Energia Lucros da Galp Energia aumentam para 121 milhões de euros no primeiro trimestre

Lucros da Galp Energia aumentam para 121 milhões de euros no primeiro trimestre

Durante os primeiros três meses do ano, a petrolífera nacional registou um aumento de 50% do EBITDA consolidado para 398 milhões de euros. Já a dívida liquida registou uma queda de 12,4% em 202 milhões de euros.
André Cabrita-Mendes 27 de abril de 2015 às 07:56

Os lucros da Galp Energia subiram 157% no primeiro trimestre deste ano face ao período homólogo. A petrolífera nacional registou um resultado líquido de 121 milhões de euros, mais 75 milhões do que em 2014, com a ajuda do aumento da produção e da margem de refinação.

 

Os dados foram divulgados esta segunda-feira, 27 de Abril, pela empresa em comunicado enviado à CMVM.

 

Este valor ficou ligeiramente abaixo do previsto pelos analistas. O BESI antecipava um resultado líquido de 129,8 milhões de euros, enquanto o BPI esperava um lucro de 128 milhões.

 

A ajudar os resultados da Galp Energia esteve o aumento da produção de petróleo e gás natural que aumentou 48% para 41,5 milhões de euros face ao período homólogo, com 92% a corresponder à produção de petróleo.

 

A produção no Brasil registou um crescimento de 79% para 31 milhões de euros e em Angola aumentou 6,3% para 7,8 milhões de euros.

 

A contribuir para o desempenho positivo também esteve a margem de refinação da Galp que aumentou de 4,9 dólares para 5,9 dólares, devido à "melhoria das margens de refinação no mercado internacional". "O negócio de comercialização de produtos petrolíferos manteve o seu contributo positivo para os resultados", diz a empresa no comunicado.

  

Durante os três primeiros meses do ano, o EBITDA consolidado da petrolífera aumentou 50% face a igual período de 2014 para 398 milhões de euros, "influenciado sobretudo pela melhoria dos resultados no negócio de R&D, o qual beneficiou da recuperação das margens de refinação nos mercados internacionais e do aumento dos volumes vendidos de produtos petrolíferos", justifica a companhia.

 

No entanto, as vendas e prestações de serviços recuaram 5% para 3.923 milhões de euros, devido sobretudo à "descida das cotações do petróleo, do gás natural e dos produtos petrolíferos no mercado internacional".

 

Durante este trimestre o investimento aumentou 44% para 283 milhões de euros, com 96% deste valor a destinar-se a actividades de exploração e produção.

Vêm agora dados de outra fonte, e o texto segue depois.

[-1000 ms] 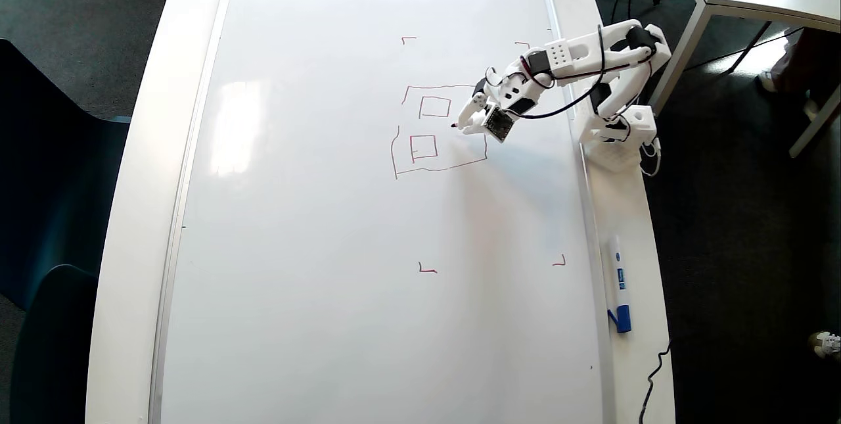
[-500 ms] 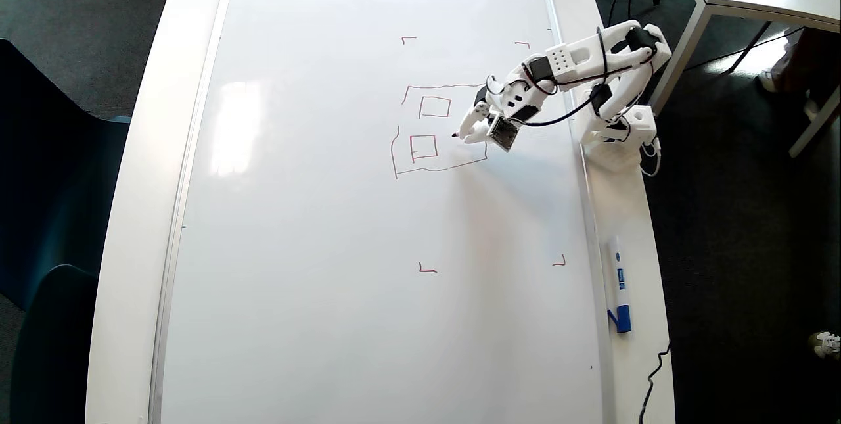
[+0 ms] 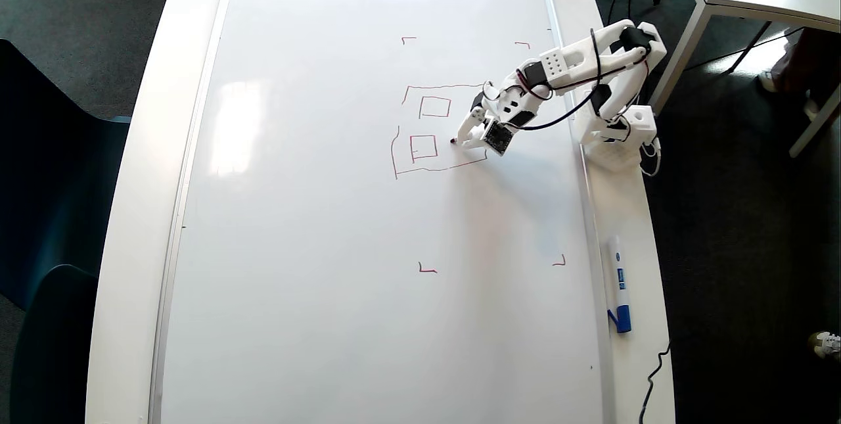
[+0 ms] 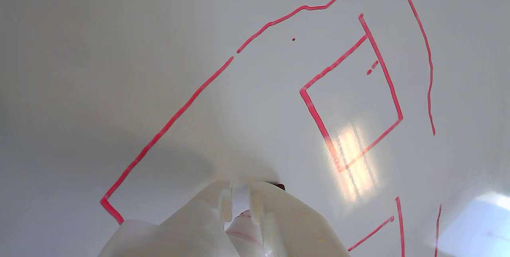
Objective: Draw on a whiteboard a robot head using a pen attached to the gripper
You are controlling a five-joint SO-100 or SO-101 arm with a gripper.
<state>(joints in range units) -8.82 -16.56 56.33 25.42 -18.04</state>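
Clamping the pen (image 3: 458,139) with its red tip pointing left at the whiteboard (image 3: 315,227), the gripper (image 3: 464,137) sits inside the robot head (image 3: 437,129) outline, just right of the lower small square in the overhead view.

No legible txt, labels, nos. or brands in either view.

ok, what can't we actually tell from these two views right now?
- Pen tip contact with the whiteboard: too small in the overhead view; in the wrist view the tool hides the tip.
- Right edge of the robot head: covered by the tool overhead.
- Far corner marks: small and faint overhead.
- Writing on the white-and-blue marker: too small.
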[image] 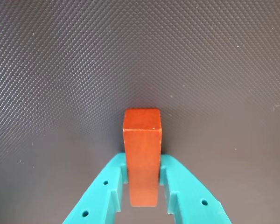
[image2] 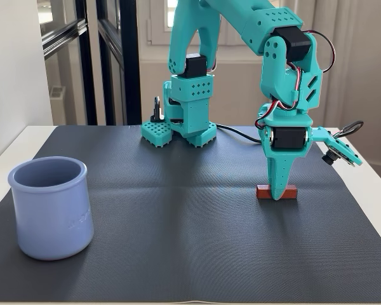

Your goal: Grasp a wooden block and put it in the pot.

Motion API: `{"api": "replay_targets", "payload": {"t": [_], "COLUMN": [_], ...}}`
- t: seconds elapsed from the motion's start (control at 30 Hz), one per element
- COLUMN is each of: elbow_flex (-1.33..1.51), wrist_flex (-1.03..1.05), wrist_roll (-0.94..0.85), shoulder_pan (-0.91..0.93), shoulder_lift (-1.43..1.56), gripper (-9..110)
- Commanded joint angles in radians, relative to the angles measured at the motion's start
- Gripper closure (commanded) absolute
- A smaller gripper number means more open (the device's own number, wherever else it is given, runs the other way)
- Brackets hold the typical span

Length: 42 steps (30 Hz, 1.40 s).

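The wooden block (image: 141, 135) is a reddish-brown bar lying flat on the dark textured mat. In the wrist view it sits between my two teal fingers, which press against its long sides. In the fixed view my gripper (image2: 278, 190) points straight down on the middle of the block (image2: 292, 190), whose ends stick out on either side; the block rests on the mat at the right. The periwinkle-blue pot (image2: 51, 206) stands upright at the front left of the mat, far from the gripper. It looks empty.
The dark mat (image2: 178, 210) covers a white table. The arm's teal base (image2: 181, 130) is clamped at the back centre. A cable runs from the base to the wrist camera (image2: 340, 152) at the right. A window and wall lie behind.
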Motion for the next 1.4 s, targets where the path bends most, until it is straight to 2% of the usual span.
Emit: {"api": "replay_targets", "payload": {"t": [0.0, 0.37, 0.8, 1.13, 1.37], "elbow_flex": [-0.031, -0.017, 0.186, 0.295, 0.293], "wrist_flex": [-0.002, 0.008, -0.002, -0.005, -0.032], "wrist_roll": [-0.002, -0.003, -0.003, -0.002, -0.002], "shoulder_pan": [0.003, 0.107, 0.512, 0.83, 0.925], "shoulder_lift": [0.067, 0.4, 0.813, 0.942, 0.923], "gripper": [101, 101, 101, 101, 101]}}
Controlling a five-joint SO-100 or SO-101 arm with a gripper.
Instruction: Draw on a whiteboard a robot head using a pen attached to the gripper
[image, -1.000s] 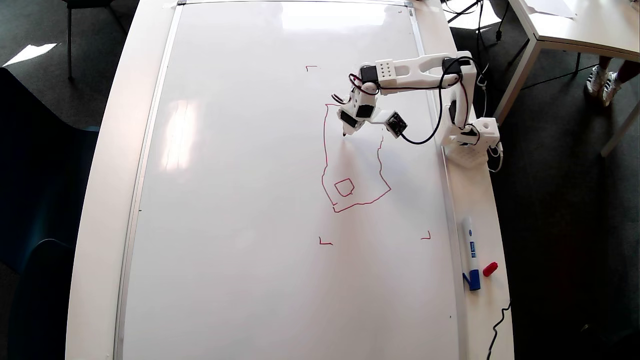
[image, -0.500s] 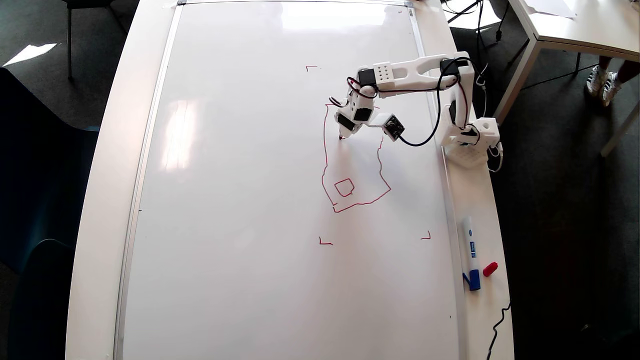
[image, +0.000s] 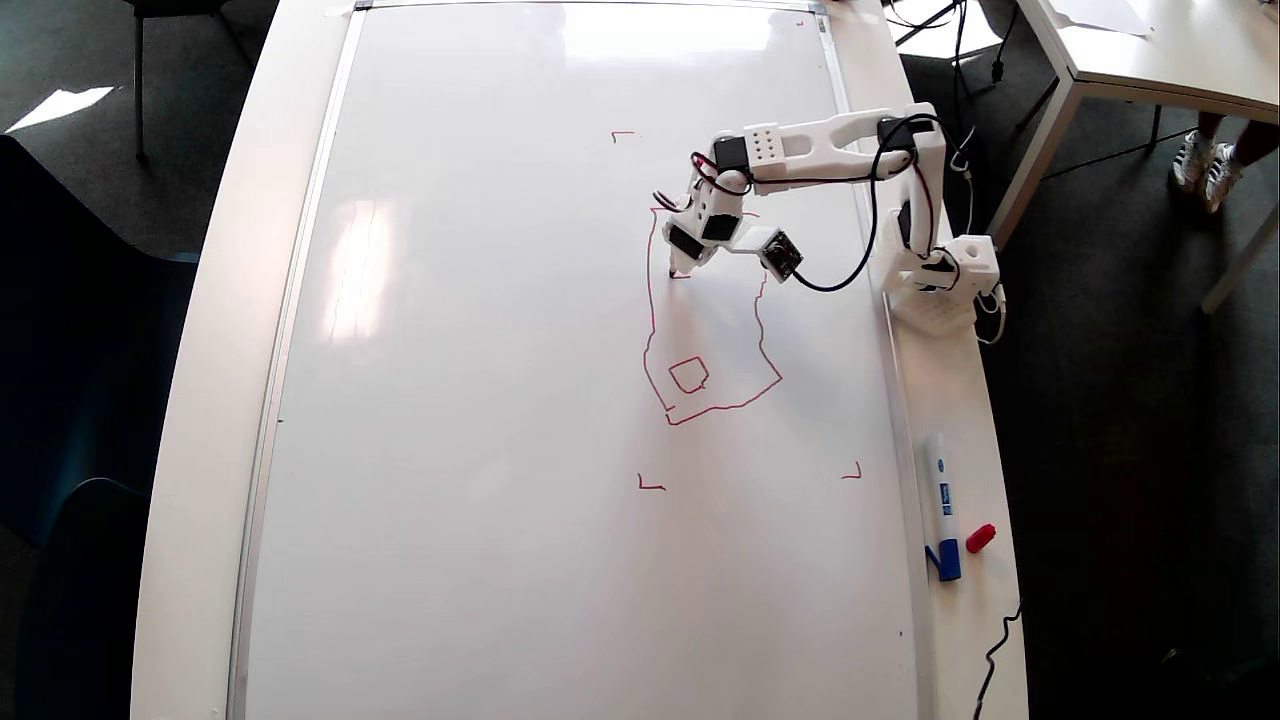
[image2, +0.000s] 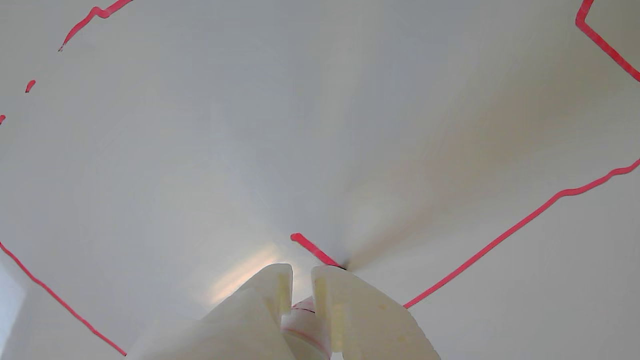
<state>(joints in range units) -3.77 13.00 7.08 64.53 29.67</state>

Deste investimento, cerca de 87% teve como fim actividades de desenvolvimento principalmente no Brasil, como as actividades no campo Lula/Iracema, nomeadamente a perfuração de poços de desenvolvimento, a construção de unidades FPSO e de sistemas subsea e também a construção do gasoduto Cabiúnas.

 

A dívida liquida registou uma queda de 12,4% durante este período, recuando 202 milhões para 1.429 milhões de euros.

 

Segundo o comunicado à CMVM, a empresa "continuou a implementar a sua estratégia" no primeiro trimestre de 2015 "focada na execução dos projectos de Exploração & Produção (E&P) e na optimização dos seus negócios de Refinação & Distribuição (R&D) e de Gas & Power (G&P)".

 

Sobre as actividades de R&D e de G&P, a petrolífera diz que "continua focada na optimização das suas operações, com vista ao aumento do retorno sobre o capital empregue nestes negócios", destacando assim a "manutenção de uma elevada taxa de utilização das refinarias e a optimização do negócio de trading de gás natural".


Olhando para o mercado ibérico de produtos petrolíferos, este registou um aumento de cerca de 4% para 14,9 milhões de toneladas face a período homólogo. "O maior incremento registou-se nos destilados médios, com o gasóleo e o jet a evidenciarem uma recuperação positiva no tráfego rodoviário e aéreo".